人はみなフィールドワーカーである!?
つらい時、腹が立つ時、
これはフィールドワークだ、
と自分に言い聞かせる。
そうすれば状況に埋没している自分を脱し、
自分の置かれた状況との間に距離を保つことができる。
無責任な立場に身を置くこととは違う。
あくまでも集団の一員として、それ相応の責任を担いながら、
余所者としての距離を保つこと。
いざとなれば移動できるという身軽さを持つこと。
うまく言えないが、
労働の世界、
組織の世界、
家族の世界、
こうした世界は自分の居場所であるが、それと同時に、参与的に観察する対象でもある、ということ。

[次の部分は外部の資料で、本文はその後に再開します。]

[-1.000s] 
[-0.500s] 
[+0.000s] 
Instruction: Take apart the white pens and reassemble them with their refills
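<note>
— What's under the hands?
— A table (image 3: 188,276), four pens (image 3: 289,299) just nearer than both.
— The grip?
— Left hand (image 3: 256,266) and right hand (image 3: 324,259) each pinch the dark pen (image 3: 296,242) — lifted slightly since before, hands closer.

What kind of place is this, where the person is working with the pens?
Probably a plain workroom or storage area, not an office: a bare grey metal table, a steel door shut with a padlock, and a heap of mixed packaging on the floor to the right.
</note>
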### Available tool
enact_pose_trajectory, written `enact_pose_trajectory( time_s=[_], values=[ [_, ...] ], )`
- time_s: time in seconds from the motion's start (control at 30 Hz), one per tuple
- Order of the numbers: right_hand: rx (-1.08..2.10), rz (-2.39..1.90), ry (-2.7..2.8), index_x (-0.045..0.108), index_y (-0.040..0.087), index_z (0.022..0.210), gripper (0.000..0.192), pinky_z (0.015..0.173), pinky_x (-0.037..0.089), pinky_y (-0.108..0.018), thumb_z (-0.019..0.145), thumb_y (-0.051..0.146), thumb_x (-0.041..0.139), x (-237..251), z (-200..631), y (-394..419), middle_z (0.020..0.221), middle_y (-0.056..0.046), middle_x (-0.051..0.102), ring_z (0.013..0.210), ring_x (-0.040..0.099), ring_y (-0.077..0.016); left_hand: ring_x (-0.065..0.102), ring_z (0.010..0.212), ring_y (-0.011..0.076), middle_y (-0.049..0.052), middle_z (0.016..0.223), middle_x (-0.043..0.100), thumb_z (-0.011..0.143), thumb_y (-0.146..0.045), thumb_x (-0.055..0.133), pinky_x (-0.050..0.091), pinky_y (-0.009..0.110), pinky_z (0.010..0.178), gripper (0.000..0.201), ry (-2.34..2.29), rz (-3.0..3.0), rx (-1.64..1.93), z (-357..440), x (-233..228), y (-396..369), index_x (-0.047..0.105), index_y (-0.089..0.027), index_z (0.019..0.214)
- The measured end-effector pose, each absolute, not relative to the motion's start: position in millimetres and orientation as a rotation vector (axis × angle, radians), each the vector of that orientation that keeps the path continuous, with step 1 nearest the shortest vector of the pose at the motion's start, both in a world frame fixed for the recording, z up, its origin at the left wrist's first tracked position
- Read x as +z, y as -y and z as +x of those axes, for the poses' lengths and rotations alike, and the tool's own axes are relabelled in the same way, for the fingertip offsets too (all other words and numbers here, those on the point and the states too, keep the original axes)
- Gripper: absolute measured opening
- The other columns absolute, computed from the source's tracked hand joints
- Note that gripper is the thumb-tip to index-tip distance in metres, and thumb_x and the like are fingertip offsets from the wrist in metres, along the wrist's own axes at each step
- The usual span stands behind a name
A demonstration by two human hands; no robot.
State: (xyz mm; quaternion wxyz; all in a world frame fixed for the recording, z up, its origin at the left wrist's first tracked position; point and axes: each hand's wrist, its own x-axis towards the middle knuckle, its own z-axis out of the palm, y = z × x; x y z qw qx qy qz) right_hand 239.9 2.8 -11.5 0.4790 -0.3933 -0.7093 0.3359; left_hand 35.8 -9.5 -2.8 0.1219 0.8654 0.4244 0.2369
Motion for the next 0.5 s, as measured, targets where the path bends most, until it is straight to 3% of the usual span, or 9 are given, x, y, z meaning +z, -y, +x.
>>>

考察対象であるので、そこで打ち解けられない自分を責める必要はない、ということ。
ムカつく奴ら、嫌悪感を催すような人物と遭遇しても、
それは報告対象、話のネタにできる素材だ、
という距離を置いた視線を維持しておれば、一喜一憂しないで済むだろう、ということ。
そうしたことを「フィールドワーク」という言葉は思い出させてくる。
そんなことをぼんやり考えているときに、『人はみなフィールドワーカーである』
というタイトルの本を見つけた。
私たちは、ちょっと視点を変えるだけで日々の生活が新鮮な発見の場となり、驚きやたのしさに満ちたものにすることができる、というメッセージと具体的なフィールドワークの例が数多く収められ、それなりに面白かったが、タイトルほどのインパクトは残念ながらなかった。
少し考え方を変えればフィールドワーカーとして日常を冒険に変えることができる、というような話であるならば、興味はあるが或る意味ありふれている。
そうではなく、人はみなフィールドワーカーとして生きることを強いられているのではないか、と考えてみてはどうだろう。
それはある種の解放でもあり、苦役でもあるだろう。
こうした二重性を踏まえつつ、フィールドのレポートを書いていきたいと思う。